§ **WORK TO BE COMPLETED**
Gather, from the data below, each line in which the word "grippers" occurs.

======

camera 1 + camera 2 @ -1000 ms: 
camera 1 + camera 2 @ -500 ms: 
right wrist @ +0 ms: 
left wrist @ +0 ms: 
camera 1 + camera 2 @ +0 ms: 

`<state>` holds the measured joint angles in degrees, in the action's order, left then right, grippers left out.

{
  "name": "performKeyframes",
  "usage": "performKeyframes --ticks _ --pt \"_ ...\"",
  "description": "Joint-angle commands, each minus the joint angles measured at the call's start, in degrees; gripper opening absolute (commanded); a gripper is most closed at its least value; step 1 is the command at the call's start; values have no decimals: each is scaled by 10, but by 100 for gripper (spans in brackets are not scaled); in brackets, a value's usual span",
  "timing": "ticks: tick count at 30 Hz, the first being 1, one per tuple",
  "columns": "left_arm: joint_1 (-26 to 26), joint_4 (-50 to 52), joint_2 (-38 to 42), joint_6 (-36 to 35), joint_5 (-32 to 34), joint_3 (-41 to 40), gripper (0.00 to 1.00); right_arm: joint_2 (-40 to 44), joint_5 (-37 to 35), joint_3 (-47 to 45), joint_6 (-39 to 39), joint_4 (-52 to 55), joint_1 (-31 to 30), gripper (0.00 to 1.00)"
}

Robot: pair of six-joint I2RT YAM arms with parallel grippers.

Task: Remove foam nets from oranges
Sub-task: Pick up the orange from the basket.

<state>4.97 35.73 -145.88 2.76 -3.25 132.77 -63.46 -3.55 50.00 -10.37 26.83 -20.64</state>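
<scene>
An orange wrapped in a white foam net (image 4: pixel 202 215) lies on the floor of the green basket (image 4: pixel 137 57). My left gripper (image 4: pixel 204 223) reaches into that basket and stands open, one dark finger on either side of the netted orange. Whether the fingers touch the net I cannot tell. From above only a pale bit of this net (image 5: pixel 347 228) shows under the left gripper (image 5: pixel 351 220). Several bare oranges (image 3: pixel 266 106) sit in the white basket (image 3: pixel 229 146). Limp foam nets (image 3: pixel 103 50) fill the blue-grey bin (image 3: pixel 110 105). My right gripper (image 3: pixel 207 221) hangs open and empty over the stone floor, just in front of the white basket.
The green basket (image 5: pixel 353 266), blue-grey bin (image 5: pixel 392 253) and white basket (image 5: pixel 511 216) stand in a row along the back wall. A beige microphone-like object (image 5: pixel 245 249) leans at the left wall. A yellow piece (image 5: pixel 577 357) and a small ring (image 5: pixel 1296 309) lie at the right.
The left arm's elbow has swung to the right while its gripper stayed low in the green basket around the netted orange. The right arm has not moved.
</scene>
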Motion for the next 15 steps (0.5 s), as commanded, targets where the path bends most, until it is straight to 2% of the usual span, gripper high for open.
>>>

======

§ **COMPLETED EXERCISE**
`<state>` holds the measured joint angles in degrees, in the action's order, left then right, grippers left out.
Robot: pair of six-joint I2RT YAM arms with parallel grippers.

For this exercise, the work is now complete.